Du Camp, who was not there and does not state his source, says Sérizier is to blame, egged on by a pretty girl: "Du Camp writes novels, not history." says Vuillaume on another matter,* an opinion that applies here.
*An explicit note in My Red Notebooks, "Haxo Street," p. 101
- The official view substitutes a firing squad for a hysterical crowd, as when La Commune began and when the 50 hostages were shot.
-- Arceuil history: Albert-le-Grand high school, 2008 (in French)
- Scapegoat
Jean-Baptiste Sérizier was the fiery Communist tanner who headed the 101st battalion that brought the monks into the city. More about those "demon" later.
He emphatically denied connection with the murders. But at his trial several people said they had seen him near the prison when the drama took place, and he was condemned for it and shot.
The trial's testimonials are often contradictory or untrue said Vuillaume, who found du Camp's account dotted with error as well.
Comte cites the archives to state that at the time of the shootings Sérizier was fighting in the west.
"Paris's western horizon vanished under the smoke from the fires; the cannonade was so brutal that the whole ground shook."
-- Du Camp (who here does speak from experience since that horror was everywhere)
"Why did I shoot?, I've often asked myself. I don't understand it. It's as if my gun took over..."
-- A participant's memory in Comte's account
Shattered by defeat and terrified by the approach of the army, here too the mob wreaks vengeance on helpless people whom they think back their fiendish opponents.
# # #
The 13th harbors a number of historical plaques and panels, but none recall the massacre.
- The website of the nearby church, Saint-Anne de la Butte-aux-Cailles, mentions a "little monument" to the monks, which is gone.
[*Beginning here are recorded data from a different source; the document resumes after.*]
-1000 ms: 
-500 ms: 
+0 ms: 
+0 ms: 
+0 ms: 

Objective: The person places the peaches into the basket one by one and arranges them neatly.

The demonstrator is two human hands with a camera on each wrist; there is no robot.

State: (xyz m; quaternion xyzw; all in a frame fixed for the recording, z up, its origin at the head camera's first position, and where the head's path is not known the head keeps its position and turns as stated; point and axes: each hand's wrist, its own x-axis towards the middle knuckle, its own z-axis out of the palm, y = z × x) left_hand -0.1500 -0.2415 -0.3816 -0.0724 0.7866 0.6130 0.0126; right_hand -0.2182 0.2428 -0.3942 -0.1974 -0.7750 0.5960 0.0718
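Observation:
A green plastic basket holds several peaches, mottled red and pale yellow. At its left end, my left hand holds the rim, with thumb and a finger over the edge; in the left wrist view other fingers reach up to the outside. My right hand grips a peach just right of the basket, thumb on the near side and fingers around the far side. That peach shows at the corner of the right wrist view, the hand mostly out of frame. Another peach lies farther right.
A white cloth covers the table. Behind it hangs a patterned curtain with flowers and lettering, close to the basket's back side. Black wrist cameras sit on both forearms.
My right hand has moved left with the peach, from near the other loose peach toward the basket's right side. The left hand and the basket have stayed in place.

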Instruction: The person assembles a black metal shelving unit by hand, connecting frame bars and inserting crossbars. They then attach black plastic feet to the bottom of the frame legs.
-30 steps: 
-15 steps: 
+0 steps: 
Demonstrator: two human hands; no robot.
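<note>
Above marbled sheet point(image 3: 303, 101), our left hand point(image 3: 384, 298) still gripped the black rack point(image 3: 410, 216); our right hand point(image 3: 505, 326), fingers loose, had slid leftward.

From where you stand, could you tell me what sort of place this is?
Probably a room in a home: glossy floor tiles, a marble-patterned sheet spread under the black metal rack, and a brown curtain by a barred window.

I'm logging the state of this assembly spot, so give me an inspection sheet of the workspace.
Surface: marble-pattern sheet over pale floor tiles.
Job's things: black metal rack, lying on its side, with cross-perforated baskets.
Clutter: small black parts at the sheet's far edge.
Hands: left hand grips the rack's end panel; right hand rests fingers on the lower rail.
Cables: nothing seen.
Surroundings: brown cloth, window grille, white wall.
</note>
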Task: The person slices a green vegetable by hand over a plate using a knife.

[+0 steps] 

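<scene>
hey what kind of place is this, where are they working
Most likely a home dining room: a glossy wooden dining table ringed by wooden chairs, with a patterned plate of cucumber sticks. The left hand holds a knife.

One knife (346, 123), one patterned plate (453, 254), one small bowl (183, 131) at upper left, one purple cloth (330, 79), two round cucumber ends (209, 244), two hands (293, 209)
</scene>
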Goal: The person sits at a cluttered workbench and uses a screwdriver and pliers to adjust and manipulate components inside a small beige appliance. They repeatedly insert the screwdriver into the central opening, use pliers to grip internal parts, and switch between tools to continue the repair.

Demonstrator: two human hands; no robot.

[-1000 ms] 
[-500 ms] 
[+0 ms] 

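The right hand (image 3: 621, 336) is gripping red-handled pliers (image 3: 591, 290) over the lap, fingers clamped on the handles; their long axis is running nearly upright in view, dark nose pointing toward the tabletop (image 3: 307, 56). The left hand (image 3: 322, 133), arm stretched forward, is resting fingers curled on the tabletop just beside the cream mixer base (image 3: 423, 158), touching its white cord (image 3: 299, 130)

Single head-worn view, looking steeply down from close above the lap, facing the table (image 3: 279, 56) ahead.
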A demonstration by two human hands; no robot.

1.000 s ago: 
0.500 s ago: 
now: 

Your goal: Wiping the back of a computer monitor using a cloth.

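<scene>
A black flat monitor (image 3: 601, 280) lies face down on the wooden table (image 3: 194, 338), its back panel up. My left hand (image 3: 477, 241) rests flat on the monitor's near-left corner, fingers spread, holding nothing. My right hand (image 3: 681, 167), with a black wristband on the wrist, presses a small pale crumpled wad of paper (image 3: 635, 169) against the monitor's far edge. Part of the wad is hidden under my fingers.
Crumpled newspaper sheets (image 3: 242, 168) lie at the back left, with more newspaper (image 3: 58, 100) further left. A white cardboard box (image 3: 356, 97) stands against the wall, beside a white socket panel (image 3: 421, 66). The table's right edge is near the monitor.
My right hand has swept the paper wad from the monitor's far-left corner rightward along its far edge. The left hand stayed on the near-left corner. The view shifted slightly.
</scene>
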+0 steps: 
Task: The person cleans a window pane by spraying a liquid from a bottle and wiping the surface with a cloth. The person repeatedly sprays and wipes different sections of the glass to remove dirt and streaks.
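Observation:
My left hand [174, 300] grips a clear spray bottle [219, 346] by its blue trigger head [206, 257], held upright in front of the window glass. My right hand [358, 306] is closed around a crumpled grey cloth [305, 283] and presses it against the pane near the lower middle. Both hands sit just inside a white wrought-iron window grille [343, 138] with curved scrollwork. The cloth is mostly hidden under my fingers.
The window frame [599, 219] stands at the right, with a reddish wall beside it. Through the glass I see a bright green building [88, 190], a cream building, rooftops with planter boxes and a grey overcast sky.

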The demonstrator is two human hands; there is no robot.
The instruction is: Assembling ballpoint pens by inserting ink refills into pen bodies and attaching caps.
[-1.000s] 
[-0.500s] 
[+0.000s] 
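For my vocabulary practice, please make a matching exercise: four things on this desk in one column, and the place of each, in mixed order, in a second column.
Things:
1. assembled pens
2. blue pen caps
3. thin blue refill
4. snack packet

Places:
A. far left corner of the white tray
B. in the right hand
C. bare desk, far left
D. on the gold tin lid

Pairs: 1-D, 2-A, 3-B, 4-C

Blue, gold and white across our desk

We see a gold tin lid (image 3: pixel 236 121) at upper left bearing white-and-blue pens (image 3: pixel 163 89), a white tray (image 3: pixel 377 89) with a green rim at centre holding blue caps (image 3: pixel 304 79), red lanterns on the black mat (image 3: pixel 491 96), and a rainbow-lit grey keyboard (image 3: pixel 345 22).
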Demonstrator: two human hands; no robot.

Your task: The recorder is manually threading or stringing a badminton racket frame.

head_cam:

The priest with whom I spoke had not heard of it and though the church is vast and its walls empty, there is no reminder of the drama:
# # #
Left to right: Fathers Thomas Bouard, Louis-Raphael Captier, Constant Delorme, Henri Contraut, P.-M. Chatagneret
Math teacher, Louis-Eugène-Antoine Gauquelin; Supervisor, François-Hermand Volant, Nursing orderly: François-Sébastien-Siméon Dintroz; Servants: Théodore Catala, Marie-Joseph Cheminal, Aimé Gros, Antoine Gézelin Marce, Germain-Joseph Petit (age 22, former soldier with the last French army).
# # #
Sources (in French)
- Pro-Communard
Maxime Vuillaume, The Dominicains in "My red notebooks," pp. 358-71, toward 1910. This Communard survivor and journalist meticulously investigates events that had taken place four decades before, adding interviews with witnesses and records that had become available. He knew or had known most of the Communards mentioned, and identifies each in a footnote.
Gérard Conte, Elements of the history of the Commune in the 13th arrondissement, 1981, based on archival records.
- Anti-Communard (all on the web and in French)
The Catholic church of Paris, The Dominicains of Arcueil, Victims during the Commune of Paris, July 1871.
Maxime du Camp, The Convulsions of Paris: Prisons under the Commune, 1879, pp. 286-309. The basis to conservative accounts as a whole, by a man was decorated for his role in the repression of June. Many factual mistakes, says Vuillaume, and no mention of sources.
- A very short Wikipedia article does not mention Comte or Vuillaume among its sources.
# # #
That the Church should ignore these modern martyrs
suggests that the right still finds La Commune a threat.